Fille, petite fille, arrière petite fille et arrière-arrière-petite-fille d'exilés volontaires, mes dernières vacances en Italie m'ont permis de me rapprocher de cette émotion profonde qui consiste à réaliser le chemin à l'envers, à la rencontre de l'un de mes arrières-grands-pères, celui qui était Calabrais.
JM et moi nous sommes donc rendus, dès l'ouverture de l'Anagrafe à la mairie de Cittanova, petite ville de la Province de Reggio de Calabre de 11 000 habitants qui se situe dans la Réserve naturelle de l'Aspromonte, à 45 kilomètres de Reggio.
Notre objectif était de consulter le registre de naissance d'Angelo Longo, le père de ma grand-mère Angelica (ma chère mémé Angèle).
En Italie le service au sein de la Mairie, l'Anagrafe, a un rôle plus large que notre service de l'Etat Civil.
Dans un premier temps, nous avons été gentiment éconduits, apprenant que nous nous trouvions dans une annexe du service car le bâtiment officiel de la mairie, situé un peu plus loin, était en plein travaux.

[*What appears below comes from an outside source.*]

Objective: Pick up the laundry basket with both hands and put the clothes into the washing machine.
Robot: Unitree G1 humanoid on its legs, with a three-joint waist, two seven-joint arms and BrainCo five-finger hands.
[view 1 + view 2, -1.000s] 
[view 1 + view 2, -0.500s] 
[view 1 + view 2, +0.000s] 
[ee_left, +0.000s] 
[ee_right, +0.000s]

Devant notre grande déception, le Responsable de l'Anagrafe qui parlait fort bien le français car il a une fille qui réside à Paris, a accepté que nous revenions le voir à 17 heures car il se proposait d'aller dans les locaux en travaux pour en rapporter le registre de l'année 1876.
Nous lui avions fait savoir que nos recherches étaient d'ordre familial et affectif et que nous aurions été heureux de pouvoir transmettre le fruit de celles-ci à mon père âgé de 91 ans bientôt. En bon Italien qui se respecte, l'argument l'a touché, car la famiglia, c'est sacré!
Pour patienter jusqu'à notre rendez-vous de 17 heures, JM et moi avons décidé de marcher dans les rues à la découverte de cette ville.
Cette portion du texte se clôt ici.